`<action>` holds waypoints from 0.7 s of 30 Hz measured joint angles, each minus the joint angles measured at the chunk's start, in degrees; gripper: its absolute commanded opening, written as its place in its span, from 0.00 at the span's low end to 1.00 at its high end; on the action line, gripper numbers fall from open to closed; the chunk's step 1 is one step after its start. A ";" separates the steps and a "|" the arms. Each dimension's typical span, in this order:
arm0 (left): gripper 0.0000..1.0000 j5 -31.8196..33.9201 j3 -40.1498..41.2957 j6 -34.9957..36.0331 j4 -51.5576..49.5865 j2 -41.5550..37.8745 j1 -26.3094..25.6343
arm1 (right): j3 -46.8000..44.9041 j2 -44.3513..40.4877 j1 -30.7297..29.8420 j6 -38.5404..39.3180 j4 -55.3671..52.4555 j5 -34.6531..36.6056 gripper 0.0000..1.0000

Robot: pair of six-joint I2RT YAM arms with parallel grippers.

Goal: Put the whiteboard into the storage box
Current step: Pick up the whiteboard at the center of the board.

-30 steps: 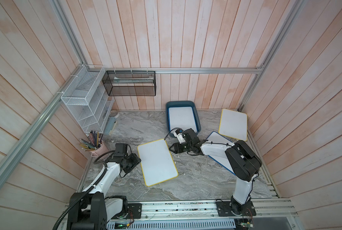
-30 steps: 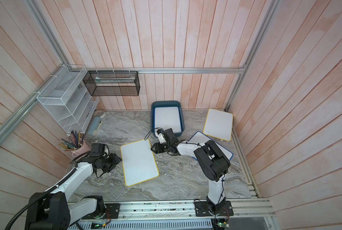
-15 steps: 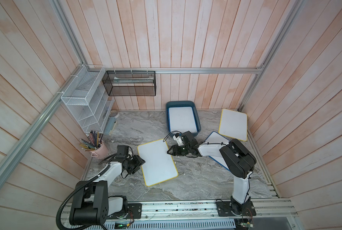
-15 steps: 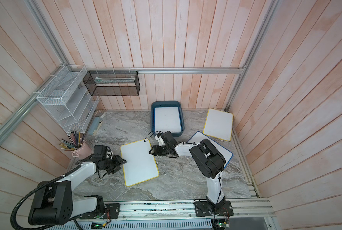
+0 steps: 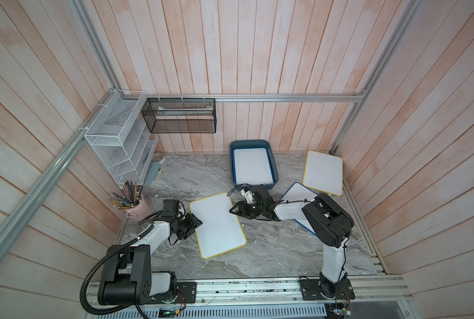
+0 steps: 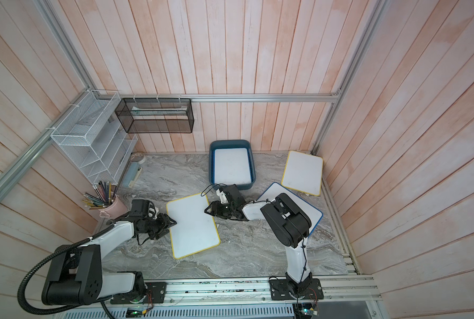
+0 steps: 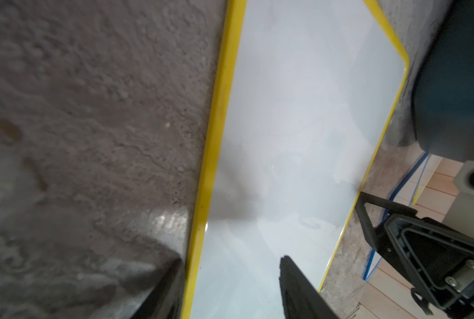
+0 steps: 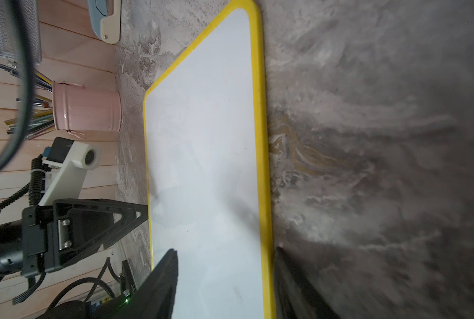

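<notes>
Status: partly done, as I read it. The storage box, a dark teal-blue plastic tub with rounded corners [image 5: 249, 144], sits at the upper middle of the table in both top views. It already holds one plain white rectangular whiteboard [image 5: 253, 165] lying flat, covering most of its floor. Three boards are outside it. The yellow-framed white rectangular whiteboard [image 5: 216, 225] lies on the grey marble-pattern tabletop [image 5: 271, 248] at frame centre, below and left of the box and apart from it. A second yellow-framed whiteboard [image 5: 324, 176] is at the upper right of the table, and a blue-framed whiteboard [image 5: 296, 192] is mostly hidden under the right arm. Work is on the centre board — the left gripper [image 7: 230, 259] is at its left long edge, the right gripper [image 8: 224, 250] at the opposite long edge, nearer the upper corner. Both wrist views show the jaws apart with the yellow rim between the fingers: one finger over the white face, one off the board by the tabletop. No clamp is visible on either. The board looks flat on the table, not lifted. So this reads as pre-grasp — left to do: close, lift, carry to the box, lay it on the board already there. Whether the other two boards count, the task line doesn't say.
</notes>
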State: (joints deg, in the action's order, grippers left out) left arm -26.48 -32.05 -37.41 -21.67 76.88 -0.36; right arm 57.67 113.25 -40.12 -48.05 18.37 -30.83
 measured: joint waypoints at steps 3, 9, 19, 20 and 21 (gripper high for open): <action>0.57 0.02 -0.20 0.50 0.09 0.26 0.00 | -0.15 0.33 -0.02 -0.46 0.98 -0.50 0.57; 0.58 -1.75 0.50 0.11 2.05 0.87 0.70 | -0.55 1.40 0.52 -2.64 4.70 -1.92 0.57; 0.58 -3.04 0.48 -0.13 6.64 2.91 0.76 | -5.62 2.51 2.69 -11.72 17.46 -5.31 0.56; 0.57 -3.06 0.31 -0.13 6.69 3.15 0.76 | -5.97 2.69 2.82 -12.61 18.67 -5.46 0.56; 0.57 -3.06 0.13 -0.13 6.80 3.39 0.76 | -6.32 2.84 2.91 -13.44 19.71 -5.51 0.56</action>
State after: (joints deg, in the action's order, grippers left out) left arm -29.54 -31.92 -37.54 -14.87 80.27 0.40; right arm 51.35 116.09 -37.21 -61.49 38.09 -36.34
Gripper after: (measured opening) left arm 0.575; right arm 0.560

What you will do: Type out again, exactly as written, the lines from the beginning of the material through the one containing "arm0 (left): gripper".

Problem solution:
`<action>` holds waypoints from 0.7 s of 30 Hz measured joint angles, each minus the joint angles measured at the chunk's start, in degrees; gripper: its absolute commanded opening, written as its place in its span, from 0.00 at the span's low end to 1.00 at its high end; on the action line, gripper numbers fall from open to closed; the chunk's step 1 is one step after its start. A ";" separates the steps and a "|" the arms. Each dimension's typical span, in this order:
arm0 (left): gripper 0.0000..1.0000 j5 -31.8196..33.9201 j3 -40.1498..41.2957 j6 -34.9957..36.0331 j4 -51.5576..49.5865 j2 -41.5550..37.8745 j1 -26.3094..25.6343

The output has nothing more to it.